Mesmo quem não é aficionado por arquitetura vai se emocionar com este filme postado recentemente no YouTube: um registro de quase meia hora, feito por László Moholy-Nagy, dos grandes mestres da arquitetura moderna reunidos num cruzeiro pelo Mediterrâneo no verão de 1933.
O filme documenta um dos mais emblemáticos Congressos Internacionais de Arquitetura Moderna (Ciam), realizado de 29 de julho a 31 de agosto – sim, mais de um mês – a bordo de um navio que sai de Marselha e faz uma viagem de ida e volta a Atenas. Até onde se sabe, trata-se de um registro audiovisual único desse período áureo do Ciam. O que já seria motivo suficiente para vê-lo. Mas o ex-professor da Bauhaus (então recém-fechada por ordem nazista) não se limita ao mero registro das discussões arquitetônicas e flagra os arquitetos organizando os painéis de projetos, dormindo no deque do navio, correndo na areia, sendo recepcionados com um banho de luz na Acrópole de Atenas. De vez em quando a câmera desvia para seguir uma gaivota, as ondas do mar, o giro de um moinho.
Um dos trechos mais bonitos é a travessia do Canal de Corinto, em que a câmera quase toca a rocha. E há ainda o Partenon, o Ereteu, as casas e gentes de Egina, Santorini, Sérifo, Ios. O que torna o documento ainda mais fascinante, em todo caso, é a respiração que ele confere à instituição mais doutrinária da arquitetura moderna. Mesmo que o filme seja mudo, quase podemos ouvir Le Corbusier em sua defesa apaixonada da cidade funcionalista para um grupo que se amontoa como pode para escutá-lo. É fácil reconhecê-lo: óculos de aros grossos e redondos, cabelos para trás, camisa social clara e gravata estampada, cigarro na boca. Bem mais difícil é identificar as mulheres – nem todas arquitetas, supõe-se, até porque neste Ciam também as esposas dos arquitetos foram aceitas.
Retrato de László Moholy-Nagy
Os Congressos Internacionais de Arquitetura Moderna foram criados em 1928 e existiram regularmente – com um intervalo durante a guerra – até final dos anos 1950. Seu objetivo fundamental era reunir arquitetos do mundo todo que compartilhassem os mesmos ideais e a mesma confiança na capacidade de renovação radical da sociedade por meio da arquitetura. E ao mesmo tempo servisse como um canal de promoção e disseminação de um conjunto de princípios projetuais e estéticos validados como universais.

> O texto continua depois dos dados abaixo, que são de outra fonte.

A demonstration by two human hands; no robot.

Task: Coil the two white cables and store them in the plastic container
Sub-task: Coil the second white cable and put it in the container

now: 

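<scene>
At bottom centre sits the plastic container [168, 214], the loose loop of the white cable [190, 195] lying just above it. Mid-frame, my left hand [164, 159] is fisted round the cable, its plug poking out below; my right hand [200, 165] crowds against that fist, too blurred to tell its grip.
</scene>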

A “Carta de Atenas” – documento-síntese dos princípios do urbanismo funcionalista moderno – é fruto exatamente do congresso de 1933, o quarto Ciam. Foi a bordo do “SS Patris II” que um grupo de cerca de cem arquitetos e interessados em arquitetura, de várias nacionalidades distintas, definiu em linhas gerais os princípios básicos que levariam à prática – hoje altamente condenada por sua rigidez – da setorização da cidade segundo quatro funções básicas: habitar, trabalhar, cultivar o corpo e o espírito e circular.
A versão mais conhecida da Carta foi publicada por Le Corbusier dez anos depois, já em plena guerra. E tornou-se, como se sabe, uma das bases de Lucio Costa na concepção urbanística de Brasília, já no final da década de 1950.
Ao ver o filme de Mohloy-Nagy hoje, não podemos deixar de levar em conta que naquele navio com representantes de 16 países, falando 11 línguas distintas, não há registro de nenhum arquiteto ou representante brasileiro. Além de Le Corbusier, havia grandes nomes como Siegfried Giedion, Pierre Chareau, Charlotte Perriand, Josep Luis Sert, Fernand Léger, Christian Zervos. E um só estudante: o espanhol Antonio Bonet, que pouco mais tarde se radicaria na Argentina e no Uruguai, e desenvolveria projetos também no Brasil. Mas um olhar atento talvez reconheça na primeira fila da apresentação do presidente Cornelis van Eesteren um jovem tomando notas. É Pietro Maria Bardi, que está ali como membro da delegação italiana e editor da revista “Quadrante”. E ainda sem Lina, como se vê.